All pictures are to be dropped, and the remaining data set down exactly.

[Start of section]

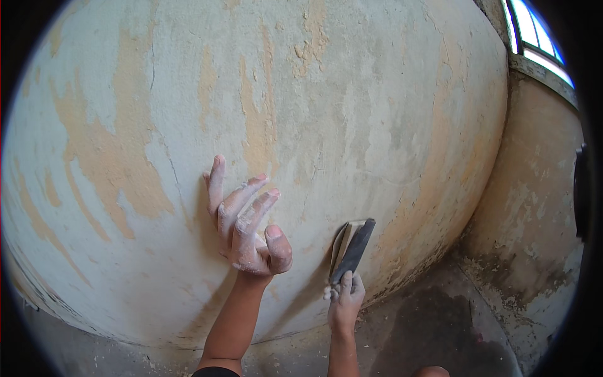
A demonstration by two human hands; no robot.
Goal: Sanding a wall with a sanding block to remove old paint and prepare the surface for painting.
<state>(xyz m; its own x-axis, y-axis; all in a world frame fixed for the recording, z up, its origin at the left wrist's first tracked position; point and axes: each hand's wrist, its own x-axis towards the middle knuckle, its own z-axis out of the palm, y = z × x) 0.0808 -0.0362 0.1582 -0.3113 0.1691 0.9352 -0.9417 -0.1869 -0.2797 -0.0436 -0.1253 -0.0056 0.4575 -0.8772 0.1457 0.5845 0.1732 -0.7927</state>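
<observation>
A worn plaster wall point(330, 155) with pale paint and bare peach patches fills most of the head view. My left hand point(249, 226), coated in white dust, is raised in front of it, fingers spread and curled, holding nothing. To its right and lower, my right hand point(346, 294) grips the lower end of a dark, flat-edged tool point(353, 249), perhaps a sanding block or a scraper, with lighter layers along its left side. The tool tilts up and to the right, close to the wall; whether it touches is unclear. White dust or paste clings to my right fingers.
A second wall point(527, 188), stained and flaking, meets the first at a corner on the right. Above it is a barred window point(537, 28). The grey floor point(424, 330) has a dark patch and scattered flakes. A dark object point(580, 193) stands at the far right rim.
</observation>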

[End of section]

PROBLEM SOLUTION
A demonstration by two human hands; no robot.
Goal: Sanding a wall with a sanding block to remove old paint and prepare the surface for painting.
<state>(xyz m; its own x-axis, y-axis; all in a world frame fixed for the recording, z up, its origin at the left wrist's first tracked position; point and axes: each hand's wrist, its own x-axis towards the middle knuckle, its own z-axis out of the palm, y = z × x) 0.0808 -0.0362 0.1582 -0.3113 0.1691 0.9352 -0.9417 -0.1869 -0.2797 -0.0436 -0.1253 -0.0056 0.4575 -0.8772 0.1457 0.5845 0.1732 -0.7927</state>
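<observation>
A worn plaster wall point(330, 155) with pale paint and bare peach patches fills most of the head view. My left hand point(249, 226), coated in white dust, is raised in front of it, fingers spread and curled, holding nothing. To its right and lower, my right hand point(346, 294) grips the lower end of a dark, flat-edged tool point(353, 249), perhaps a sanding block or a scraper, with lighter layers along its left side. The tool tilts up and to the right, close to the wall; whether it touches is unclear. White dust or paste clings to my right fingers.
A second wall point(527, 188), stained and flaking, meets the first at a corner on the right. Above it is a barred window point(537, 28). The grey floor point(424, 330) has a dark patch and scattered flakes. A dark object point(580, 193) stands at the far right rim.
</observation>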

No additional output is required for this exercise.